HHS Secretary today announced plans for HHS to standardize the identifying numbers assigned to employers in the health care industry by using the existing identifying numbers already assigned by the IRS. The move is expected to save $1.5 billion over the first five years of implementation.

"The national standard employer identifier will help eliminate paperwork, simplify activities such as enrollment in health plans and payment of health insurance premiums, and save money for consumers," said Shalala. "This is good government, and good sense."

The proposed national standard employer ID number is the Employer Identification Number (EIN), which is issued and maintained by the Internal Revenue Service. Businesses that pay wages to employees already have an EIN. Under the proposed rule, health care providers, health care clearinghouses, and health plans would use this number to identify the employer on electronic health transactions that require an employer identifier.

Currently, health plans, providers, and employers may use different ID numbers for an employer when they conduct business. Having multiple ID numbers for a single employer slows activities such as health plan enrollments and health plan premium payments, and increases costs.

"Standard health identification numbers are important components of electronic health transactions. Using the existing Employer Identification Number is an efficient, logical choice because most employers already have it," said Nancy-Ann DeParle, administrator of the Health Care Financing Administration, which runs the Medicare and Medicaid programs.

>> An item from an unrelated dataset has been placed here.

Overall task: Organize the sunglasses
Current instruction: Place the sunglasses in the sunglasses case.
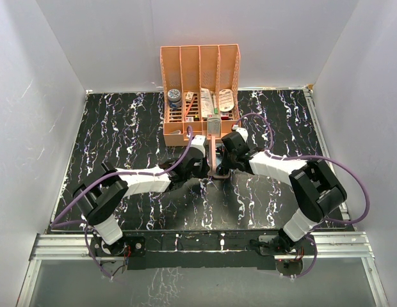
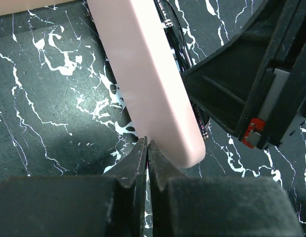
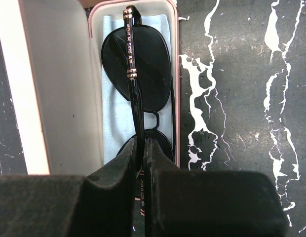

The national standard employer ID number proposal, published in today's Federal Register, is one of several administrative simplification efforts underway. These efforts will promote electronic transactions and the reduction of paperwork. Savings, even taking into account start-up costs, are expected to total $1.5 billion over the first five years of implementation.

In addition to the national standard employer identifier, other proposals under the law will call for national standard ID numbers for use in health care systems for health care providers and health plans. Further, the law also requires standards for common electronic health care transactions, code sets, and stringent new security rules to protect confidentiality of and access to health records. All health plans, health care clearinghouses, and any health care providers that conduct electronic health transactions will be required to abide by these standards.